| What the exercise asks |
The whole listing, please: repeat it exactly, with the pictures left out.
== Segment start ==
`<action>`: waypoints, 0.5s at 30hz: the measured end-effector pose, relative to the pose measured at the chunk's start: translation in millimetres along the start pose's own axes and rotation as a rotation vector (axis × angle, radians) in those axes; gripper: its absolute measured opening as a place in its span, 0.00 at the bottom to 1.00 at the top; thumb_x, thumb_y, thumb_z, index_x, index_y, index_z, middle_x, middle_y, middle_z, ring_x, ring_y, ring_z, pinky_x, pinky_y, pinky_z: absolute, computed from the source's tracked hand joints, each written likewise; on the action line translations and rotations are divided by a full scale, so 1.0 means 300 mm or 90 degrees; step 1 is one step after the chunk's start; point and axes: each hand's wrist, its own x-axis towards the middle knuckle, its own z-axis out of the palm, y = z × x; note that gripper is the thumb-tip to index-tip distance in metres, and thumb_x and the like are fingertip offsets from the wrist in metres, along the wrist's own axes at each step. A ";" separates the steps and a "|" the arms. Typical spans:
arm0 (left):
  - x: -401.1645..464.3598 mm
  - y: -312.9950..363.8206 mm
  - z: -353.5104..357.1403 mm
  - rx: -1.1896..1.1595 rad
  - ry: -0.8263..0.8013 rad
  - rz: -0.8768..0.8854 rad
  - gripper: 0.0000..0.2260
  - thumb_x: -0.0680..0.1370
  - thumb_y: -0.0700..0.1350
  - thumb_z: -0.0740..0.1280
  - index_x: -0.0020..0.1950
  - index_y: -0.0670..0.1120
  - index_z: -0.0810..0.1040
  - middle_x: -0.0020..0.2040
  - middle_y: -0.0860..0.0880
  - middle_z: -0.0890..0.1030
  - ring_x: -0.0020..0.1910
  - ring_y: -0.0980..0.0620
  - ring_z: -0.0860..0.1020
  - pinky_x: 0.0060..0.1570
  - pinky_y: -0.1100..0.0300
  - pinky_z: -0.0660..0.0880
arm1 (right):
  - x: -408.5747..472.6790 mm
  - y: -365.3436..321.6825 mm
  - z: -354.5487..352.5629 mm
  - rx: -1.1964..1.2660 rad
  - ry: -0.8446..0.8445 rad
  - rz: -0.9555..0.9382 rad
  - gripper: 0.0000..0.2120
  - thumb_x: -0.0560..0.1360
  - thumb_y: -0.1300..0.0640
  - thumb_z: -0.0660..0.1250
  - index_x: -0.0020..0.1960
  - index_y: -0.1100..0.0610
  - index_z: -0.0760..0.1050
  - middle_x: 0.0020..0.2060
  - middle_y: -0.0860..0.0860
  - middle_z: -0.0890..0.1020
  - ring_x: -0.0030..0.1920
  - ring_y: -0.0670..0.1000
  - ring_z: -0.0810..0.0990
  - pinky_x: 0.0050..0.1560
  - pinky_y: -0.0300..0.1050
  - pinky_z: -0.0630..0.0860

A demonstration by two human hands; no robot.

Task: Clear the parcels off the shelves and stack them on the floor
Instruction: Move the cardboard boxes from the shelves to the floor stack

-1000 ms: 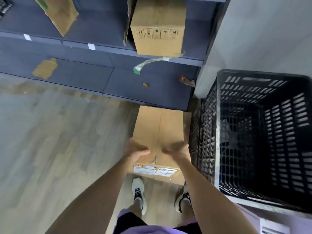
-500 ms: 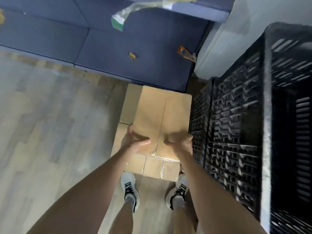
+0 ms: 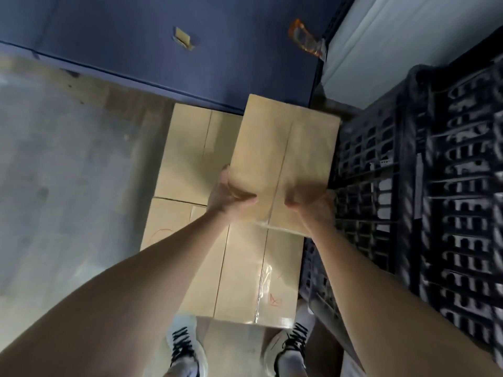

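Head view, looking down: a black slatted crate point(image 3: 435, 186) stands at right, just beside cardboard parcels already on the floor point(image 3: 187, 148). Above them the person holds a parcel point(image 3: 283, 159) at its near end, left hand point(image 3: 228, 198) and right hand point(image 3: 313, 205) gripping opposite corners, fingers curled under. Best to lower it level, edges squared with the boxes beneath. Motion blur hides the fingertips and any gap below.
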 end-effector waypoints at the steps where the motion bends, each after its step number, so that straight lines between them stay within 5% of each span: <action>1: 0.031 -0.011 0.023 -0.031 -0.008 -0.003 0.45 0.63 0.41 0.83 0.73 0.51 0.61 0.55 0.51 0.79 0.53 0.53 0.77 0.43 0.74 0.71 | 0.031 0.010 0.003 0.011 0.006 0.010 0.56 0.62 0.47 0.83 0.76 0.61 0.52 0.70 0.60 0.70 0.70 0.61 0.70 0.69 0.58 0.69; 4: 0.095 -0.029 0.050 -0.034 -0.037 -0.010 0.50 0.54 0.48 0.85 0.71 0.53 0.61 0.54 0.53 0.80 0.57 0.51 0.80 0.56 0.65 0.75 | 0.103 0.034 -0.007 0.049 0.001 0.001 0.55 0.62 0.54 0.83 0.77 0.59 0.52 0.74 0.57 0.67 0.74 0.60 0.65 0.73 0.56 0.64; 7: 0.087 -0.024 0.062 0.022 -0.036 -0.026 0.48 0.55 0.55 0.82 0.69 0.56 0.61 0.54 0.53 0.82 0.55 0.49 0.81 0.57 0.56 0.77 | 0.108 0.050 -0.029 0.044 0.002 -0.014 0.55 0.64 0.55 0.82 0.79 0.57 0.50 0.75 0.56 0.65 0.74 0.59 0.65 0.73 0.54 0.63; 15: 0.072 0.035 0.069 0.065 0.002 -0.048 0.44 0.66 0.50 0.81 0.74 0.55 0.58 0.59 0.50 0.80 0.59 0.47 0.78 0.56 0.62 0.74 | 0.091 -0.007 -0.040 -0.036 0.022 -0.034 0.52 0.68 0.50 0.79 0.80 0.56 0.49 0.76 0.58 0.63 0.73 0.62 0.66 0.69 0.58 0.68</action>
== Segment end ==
| Task output |
`<action>`: waypoints, 0.5s at 30hz: the measured end-effector pose, relative to the pose measured at the chunk's start: translation in millimetres along the start pose's own axes and rotation as a rotation vector (axis × angle, radians) in those axes; gripper: its absolute measured opening as a place in its span, 0.00 at the bottom to 1.00 at the top; thumb_x, thumb_y, thumb_z, index_x, index_y, index_z, middle_x, middle_y, middle_z, ring_x, ring_y, ring_z, pinky_x, pinky_y, pinky_z: absolute, computed from the source's tracked hand joints, each written likewise; on the action line translations and rotations are divided by a full scale, so 1.0 means 300 mm or 90 degrees; step 1 is one step after the chunk's start; point and axes: each hand's wrist, its own x-axis towards the middle knuckle, its own z-axis out of the palm, y = z × x; note that gripper is the thumb-tip to index-tip distance in metres, and thumb_x and the like are fingertip offsets from the wrist in metres, along the wrist's own axes at each step. A ";" separates the steps and a "|" the arms. Typical spans:
arm0 (left):
  - x: -401.1645..464.3598 mm
  - y: -312.9950..363.8206 mm
  - z: -353.5104..357.1403 mm
  - rx: -1.1896..1.1595 rad
  - ry: -0.8263..0.8013 rad
  - rz: -0.8768..0.8854 rad
  - gripper: 0.0000..0.2260
  - thumb_x: -0.0680..0.1370
  - thumb_y: -0.0700..0.1350
  - thumb_z: -0.0740..0.1280
  - index_x: -0.0020..0.1950
  - index_y: -0.0670..0.1120
  - index_z: -0.0810..0.1040
  - middle_x: -0.0020..0.2040
  - middle_y: -0.0860..0.0880
  - middle_z: -0.0890..0.1030
  - ring_x: -0.0020..0.1910
  - ring_y: -0.0980..0.0620
  - ring_z: -0.0860..0.1020
  - pinky_x: 0.0060..0.1570
  - pinky_y: -0.1100..0.0300
  - pinky_z: -0.0660..0.0880
arm1 (right):
  - x: -408.5747..472.6790 mm
  - y: -365.3436..321.6825 mm
  - z: -354.5487..352.5629 mm
  - rx: -1.1964..1.2660 rad
  - ry: -0.8446..0.8445 rad
  - rz: -0.9555..0.9382 rad
  - gripper: 0.0000..0.2120
  - thumb_x: -0.0560..0.1360
  - thumb_y: -0.1300..0.0640
  - thumb_z: -0.0660..0.1250
  - index_x: -0.0020..0.1960
  - index_y: -0.1100..0.0610
  - index_z: -0.0760..0.1050
  - middle_x: 0.0020..0.2060
  - middle_y: -0.0860..0.0860
  - middle_z: -0.0890..0.1020
  - ring_x: -0.0030..0.1920
  - ring_y: -0.0670..0.1000
  - ring_z: -0.0810..0.0990
  - pinky_x: 0.0050..0.1560
  - pinky_y: -0.0300..0.1050
  - pinky_z: -0.0630..0.0860

A demonstration by two human hands; no robot.

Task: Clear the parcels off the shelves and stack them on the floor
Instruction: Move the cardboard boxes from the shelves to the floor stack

-1000 ms: 
-500 ms: 
+0 ms: 

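Head view, looking down: a black slatted crate point(image 3: 435, 186) stands at right, just beside cardboard parcels already on the floor point(image 3: 187, 148). Above them the person holds a parcel point(image 3: 283, 159) at its near end, left hand point(image 3: 228, 198) and right hand point(image 3: 313, 205) gripping opposite corners, fingers curled under. Best to lower it level, edges squared with the boxes beneath. Motion blur hides the fingertips and any gap below.
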 end-effector waypoints at the steps where the motion bends, each after its step number, so that straight lines between them stay within 5% of each span: <action>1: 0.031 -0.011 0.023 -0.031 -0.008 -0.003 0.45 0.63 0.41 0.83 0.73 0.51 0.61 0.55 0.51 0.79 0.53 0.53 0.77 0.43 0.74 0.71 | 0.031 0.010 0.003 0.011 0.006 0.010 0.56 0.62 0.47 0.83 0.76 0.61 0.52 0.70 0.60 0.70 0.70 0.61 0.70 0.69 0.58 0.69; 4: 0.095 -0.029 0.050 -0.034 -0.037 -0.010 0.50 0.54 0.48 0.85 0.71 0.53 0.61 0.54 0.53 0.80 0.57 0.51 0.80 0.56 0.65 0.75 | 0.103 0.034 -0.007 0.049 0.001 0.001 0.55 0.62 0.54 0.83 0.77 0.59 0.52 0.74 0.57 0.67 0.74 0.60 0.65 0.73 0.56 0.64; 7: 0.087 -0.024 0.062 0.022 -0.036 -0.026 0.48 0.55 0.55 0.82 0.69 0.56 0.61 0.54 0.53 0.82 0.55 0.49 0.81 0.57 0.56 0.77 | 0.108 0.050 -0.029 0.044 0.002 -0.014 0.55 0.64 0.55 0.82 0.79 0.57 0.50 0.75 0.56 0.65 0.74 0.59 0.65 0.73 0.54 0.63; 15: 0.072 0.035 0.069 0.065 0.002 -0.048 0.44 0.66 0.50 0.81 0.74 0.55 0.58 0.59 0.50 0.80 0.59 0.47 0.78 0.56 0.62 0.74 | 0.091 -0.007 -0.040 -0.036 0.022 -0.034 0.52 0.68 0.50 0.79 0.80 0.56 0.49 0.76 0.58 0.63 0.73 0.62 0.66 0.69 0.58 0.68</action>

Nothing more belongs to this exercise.